United boss Sir Alex Ferguson said Van Persie was "lucky to be alive" and called for Williams to be banned.
But Martinez, who signed Williams when in charge of Swansea in 2008, believes Sunday's incident was not deliberate.
"I can guarantee you he is not the type who would do that on purpose," he said.
Van Persie was lying on the ground when defender Williams kicked the ball from a couple of yards away as referee Michael Oliver blew the whistle for a foul.
Ferguson said Van Persie "could have been killed" and labelled Williams "disgraceful" after the 1-1 draw.
"Robin van Persie is lucky to be alive. He (Williams) should be banned by the FA. Robin could have had a broken neck," he added.
The Spaniard admitted the incident was a "dangerous situation" and the player had shown frustration but he does not believe Williams would be so malicious.
"It is an emotional game and it is very unfortunate that it hits Van Persie in a part of the body where he could have been hurt heavily, and you don't want to see that," he added.
"If you see one of your players with a bang on the back of the head it is really dangerous and it can have bad consequences. You can understand that.
"But from my point of view, I signed Ashley Williams for Swansea and I know his character inside out.
"I can guarantee you without even looking at the incident that he is not a nasty footballer.
"He is a winner and fully committed, a leader and a captain, and I don't for one second doubt that he did not do that on purpose."
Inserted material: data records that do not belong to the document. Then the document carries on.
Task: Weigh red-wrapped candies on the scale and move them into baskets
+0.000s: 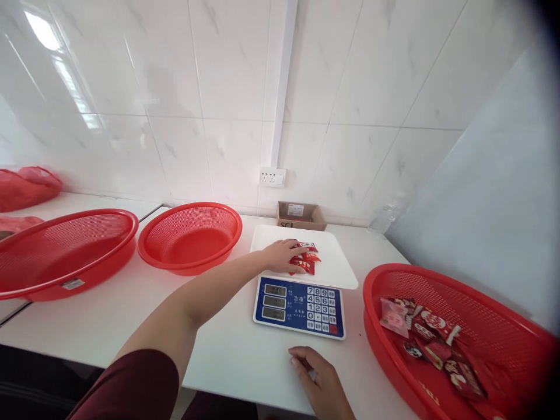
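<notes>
On the white weighing pan (341, 265) of a digital scale, my left hand (281, 256) reaches over several small red snack packets (311, 256). Its thumb and fingers lie around and on them; part of the packets is hidden beneath. The scale's blue keypad panel (298, 306) faces me, with its display digits too faint to read. My right hand (321, 379) rests low over the table in front of the scale. Its fingers are loosely curled, and I see nothing held in them.
At right, a red plastic basket (371, 303) contains several wrapped snacks (437, 338). Two more red baskets, a round one (190, 265) and a larger one (87, 280), stand left. Behind the scale sits a cardboard box (301, 214), below a wall socket (272, 177).
</notes>
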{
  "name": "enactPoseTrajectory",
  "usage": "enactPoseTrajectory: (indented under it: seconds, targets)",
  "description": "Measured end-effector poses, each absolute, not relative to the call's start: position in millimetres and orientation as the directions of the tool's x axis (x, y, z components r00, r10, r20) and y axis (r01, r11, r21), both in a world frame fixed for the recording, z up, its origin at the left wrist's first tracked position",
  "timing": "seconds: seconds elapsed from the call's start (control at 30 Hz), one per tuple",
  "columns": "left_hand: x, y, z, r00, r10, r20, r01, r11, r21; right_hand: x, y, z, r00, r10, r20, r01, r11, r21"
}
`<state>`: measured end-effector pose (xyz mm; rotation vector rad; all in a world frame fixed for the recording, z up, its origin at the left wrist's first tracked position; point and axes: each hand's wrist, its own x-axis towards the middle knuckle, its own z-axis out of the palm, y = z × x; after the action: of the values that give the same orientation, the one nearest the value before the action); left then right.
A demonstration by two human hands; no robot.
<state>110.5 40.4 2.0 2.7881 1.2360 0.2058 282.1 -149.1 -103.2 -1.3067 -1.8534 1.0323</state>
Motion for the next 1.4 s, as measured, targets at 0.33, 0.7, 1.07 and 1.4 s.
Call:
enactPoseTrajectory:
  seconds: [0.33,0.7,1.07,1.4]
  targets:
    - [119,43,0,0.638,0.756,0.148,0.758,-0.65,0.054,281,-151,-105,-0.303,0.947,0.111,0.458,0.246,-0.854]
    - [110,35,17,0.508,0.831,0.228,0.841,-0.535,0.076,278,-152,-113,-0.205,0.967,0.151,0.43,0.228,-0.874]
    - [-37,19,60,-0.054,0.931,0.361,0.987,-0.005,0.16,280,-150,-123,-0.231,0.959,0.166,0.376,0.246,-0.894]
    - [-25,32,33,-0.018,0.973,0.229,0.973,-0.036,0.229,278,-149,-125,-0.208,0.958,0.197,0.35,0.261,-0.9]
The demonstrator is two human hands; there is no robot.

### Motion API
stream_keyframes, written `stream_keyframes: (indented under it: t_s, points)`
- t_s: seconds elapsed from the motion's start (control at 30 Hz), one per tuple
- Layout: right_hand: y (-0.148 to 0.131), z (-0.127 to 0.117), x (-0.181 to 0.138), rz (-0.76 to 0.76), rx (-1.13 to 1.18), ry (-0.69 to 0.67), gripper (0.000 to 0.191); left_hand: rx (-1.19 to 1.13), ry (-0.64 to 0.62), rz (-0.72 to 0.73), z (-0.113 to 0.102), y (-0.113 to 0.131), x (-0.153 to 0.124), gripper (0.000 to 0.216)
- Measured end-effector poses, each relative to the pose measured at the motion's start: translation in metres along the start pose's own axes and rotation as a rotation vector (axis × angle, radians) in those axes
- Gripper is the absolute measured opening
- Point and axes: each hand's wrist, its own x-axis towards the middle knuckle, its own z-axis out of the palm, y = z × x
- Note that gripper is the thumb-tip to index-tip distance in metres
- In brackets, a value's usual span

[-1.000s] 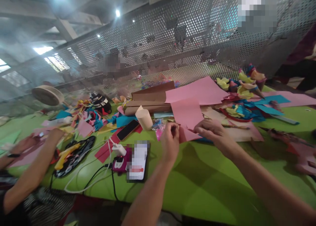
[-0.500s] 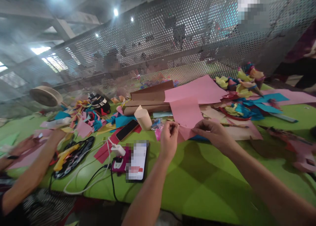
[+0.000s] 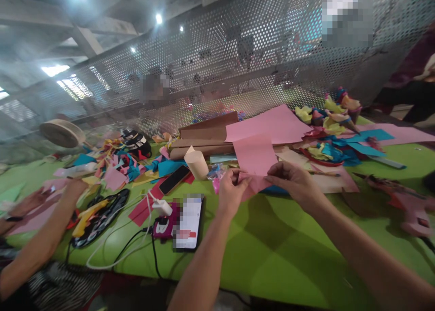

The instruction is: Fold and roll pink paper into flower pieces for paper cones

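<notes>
A small piece of pink paper [image 3: 254, 187] is stretched between my two hands above the green table. My left hand [image 3: 234, 191] pinches its left edge, thumb against fingers. On its right edge my right hand [image 3: 292, 180] closes thumb and fingertips. Just behind lies a pink paper strip [image 3: 255, 153], partly over a larger pink sheet [image 3: 272, 124]. A rolled cream paper tube [image 3: 196, 163] stands left of my left hand, with a small clear plastic packet [image 3: 216, 172] beside it.
A phone [image 3: 188, 222] and a purple power socket [image 3: 166, 222] with cables lie left of my forearm. A pink glue gun [image 3: 408, 202] rests at the right. Paper cones [image 3: 340, 111] lie behind. A co-worker's hands [image 3: 73, 188] work at the far left.
My left thumb has shifted right along the small pink paper, and the hand has turned slightly. My right hand keeps its grip. The co-worker's near hand has moved slightly left.
</notes>
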Motion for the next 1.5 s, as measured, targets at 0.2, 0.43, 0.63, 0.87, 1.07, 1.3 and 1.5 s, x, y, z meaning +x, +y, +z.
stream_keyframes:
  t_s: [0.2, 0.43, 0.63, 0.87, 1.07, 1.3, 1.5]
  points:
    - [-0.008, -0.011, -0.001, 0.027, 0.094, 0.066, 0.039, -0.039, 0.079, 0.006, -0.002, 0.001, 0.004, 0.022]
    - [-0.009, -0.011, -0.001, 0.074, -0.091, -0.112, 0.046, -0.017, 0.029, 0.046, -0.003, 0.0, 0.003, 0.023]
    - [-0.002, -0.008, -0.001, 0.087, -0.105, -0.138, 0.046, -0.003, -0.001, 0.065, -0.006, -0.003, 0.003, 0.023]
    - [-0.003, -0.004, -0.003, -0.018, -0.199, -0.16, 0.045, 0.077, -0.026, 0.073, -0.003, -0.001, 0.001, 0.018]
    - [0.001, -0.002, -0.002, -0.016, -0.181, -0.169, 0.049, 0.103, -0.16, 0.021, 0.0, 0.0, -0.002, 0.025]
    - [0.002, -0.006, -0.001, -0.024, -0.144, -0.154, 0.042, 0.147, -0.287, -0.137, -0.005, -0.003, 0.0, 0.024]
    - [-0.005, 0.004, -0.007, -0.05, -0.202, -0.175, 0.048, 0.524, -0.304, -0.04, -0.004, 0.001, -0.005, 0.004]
Williams, 28, insisted after the game he did not deliberately kick the ball into Van Persie's head.
"I just kicked the ball in frustration and obviously not trying to hit him square on the head," he added. "Everyone's going to have their own opinion but from my point of view I tried to apologise on the pitch but it all flared up."
Brendan Rodgers, who was Williams' manager at Swansea until he left to take charge of Liverpool in the summer, said he felt the issue had been blown out of proportion.
"When you slow it down and look at it 20 times it does not look good for Ashley," he said. "But I know the player well and it is just that split-second when you can see he is trying to clear the ball and unfortunately hits Van Persie right on the back of his head.
"Of course, it looks dangerous but knowing Ashley he won't have meant it, knowing his character that won't have been intentional."
QPR boss Harry Redknapp, speaking ahead of his side's Boxing Day clash with West Bromwich Albion, said of the incident: "I don't see how he was going to be killed.
"He kicked the ball at him. I have seen worse things on a football pitch."
However, Newcastle manager Alan Pardew, whose side face Manchester United at Old Trafford on Boxing Day, said he understood Ferguson's reaction but that the Red Devils boss might not be so angry with hindsight.
"If one of your players gets hurt or you think he was in danger, you are going to protect him," said Pardew.
"I think the one with Van Persie was perhaps not as bad as Alex at first imagined. Sometimes from the sideline, it looks a lot worse at the time."